The aim of this study was to compare the effectiveness in acute stroke patients of a rehabilitation program performed with or without an arm weight support device. Twenty-eight acute, first-ever unilateral stroke patients were enrolled in a single-blind, randomized controlled trial. Clinical evaluation included Fugl-Mayer Assessment, Functional Independence Measure and kinematic analysis [maximum and mean hand velocity, maximum range of motion (Max RoM), normalized jerk (NJ)]. Patients received 12 daily 30-minute sessions (6/week) of additional upper limb therapy performed using an arm weight support device (study group) or additional traditional physiotherapy (control group).
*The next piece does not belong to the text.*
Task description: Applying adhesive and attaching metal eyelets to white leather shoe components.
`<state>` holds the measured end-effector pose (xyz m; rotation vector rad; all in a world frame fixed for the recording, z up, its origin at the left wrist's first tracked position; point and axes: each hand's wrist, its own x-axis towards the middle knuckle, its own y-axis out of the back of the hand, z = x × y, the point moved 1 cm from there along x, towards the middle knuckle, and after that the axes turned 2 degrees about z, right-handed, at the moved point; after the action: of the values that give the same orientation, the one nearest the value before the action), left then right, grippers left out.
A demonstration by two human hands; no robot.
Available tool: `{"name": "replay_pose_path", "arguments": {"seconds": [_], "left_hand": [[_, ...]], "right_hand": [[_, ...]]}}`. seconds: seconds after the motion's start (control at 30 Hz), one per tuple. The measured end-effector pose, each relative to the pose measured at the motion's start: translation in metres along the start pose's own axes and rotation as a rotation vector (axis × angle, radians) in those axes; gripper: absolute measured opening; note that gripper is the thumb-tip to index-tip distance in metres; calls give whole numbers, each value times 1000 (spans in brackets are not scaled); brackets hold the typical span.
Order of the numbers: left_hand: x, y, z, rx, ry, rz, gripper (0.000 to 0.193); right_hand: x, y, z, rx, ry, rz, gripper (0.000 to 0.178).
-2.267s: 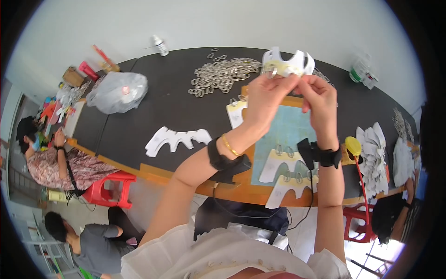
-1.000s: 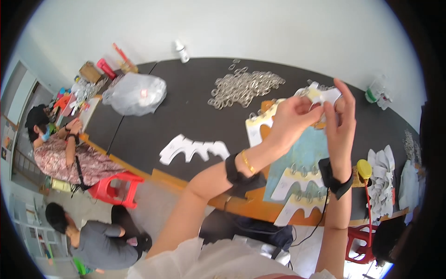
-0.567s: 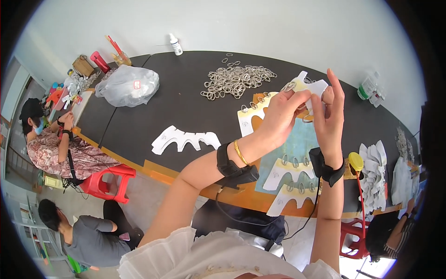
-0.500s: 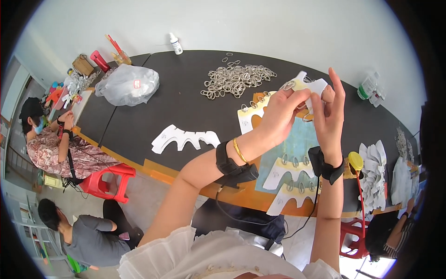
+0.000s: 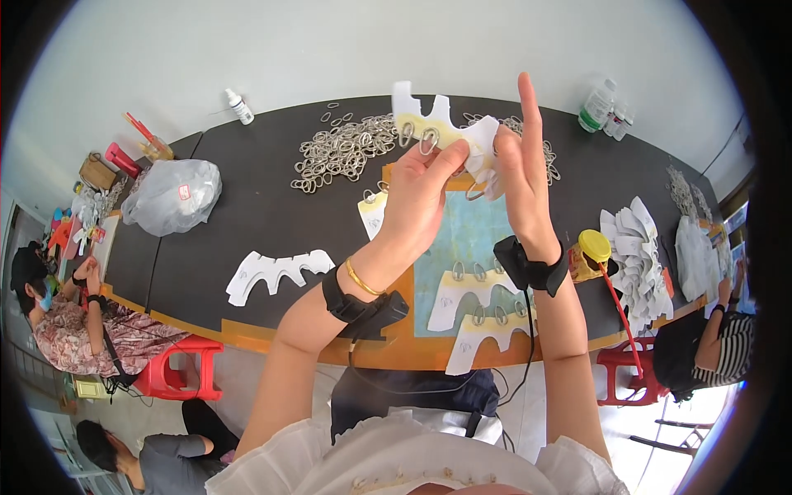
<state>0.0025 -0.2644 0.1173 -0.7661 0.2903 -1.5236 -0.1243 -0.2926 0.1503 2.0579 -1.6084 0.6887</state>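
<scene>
My left hand (image 5: 417, 194) pinches a white scalloped cut-out piece (image 5: 448, 130) between thumb and fingers, raised over the table. Oval metal rings (image 5: 429, 140) hang from its yellowish band. My right hand (image 5: 526, 186) closes on the piece's right end, which is bent there; its index finger points straight up. Below lies a blue mat (image 5: 462, 239). Similar white pieces with rings, a nearer one (image 5: 485, 340) and a farther one (image 5: 462, 295), lie on and over its near edge. Another ringed piece (image 5: 371, 216) is partly hidden behind my left hand.
A heap of metal rings (image 5: 346, 153) lies behind my hands. Plain white pieces (image 5: 272, 276) sit at left, more (image 5: 639, 264) stacked at right beside a yellow round top (image 5: 594, 245) with a red stick. A plastic bag (image 5: 175, 198) stands far left. Other people sit around the table.
The view has swung to the right, so the table things sit farther left. My hands still hold the piece, now turned so more of its scalloped edge and rings show.
</scene>
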Motion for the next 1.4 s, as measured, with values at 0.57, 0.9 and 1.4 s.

The patients were evaluated on admission and at the end of the rehabilitation intervention. The two groups were clinically comparable on admission (p>0.05). Both groups showed significant improvements in clinical scale scores and in Max RoM in flexionextension, while only the study group showed improvements in NJ and in Max RoM in adductionabduction. Rehabilitation training using an arm weight support device appears to be a useful method to supplement conventional therapy in acute stroke patients, increasing smoothness of movement and motor function.

摘要

本研究的目的是比较在急性中风患者中,使用或不使用手臂重量支撑装置进行康复计划的效果。28名首次发生急性单侧中风的患者被纳入一项单盲随机对照试验。临床评估包括Fugl-Mayer评估、功能独立性测量和运动学分析[最大和平均手部速度、最大运动范围(Max RoM)、标准化急动度(NJ)]。患者每天接受12次,每次30分钟的额外上肢治疗,使用手臂重量支撑装置进行治疗的为研究组,接受额外传统物理治疗的为对照组。在入院时和康复干预结束时对患者进行评估。两组入院时在临床上具有可比性(p>0.05)。两组在临床量表评分和屈伸的Max RoM方面均有显著改善,而只有研究组在NJ和内收外展的Max RoM方面有改善。使用手臂重量支撑装置的康复训练似乎是补充急性中风患者传统治疗的一种有用方法,可提高运动的平滑度和运动功能。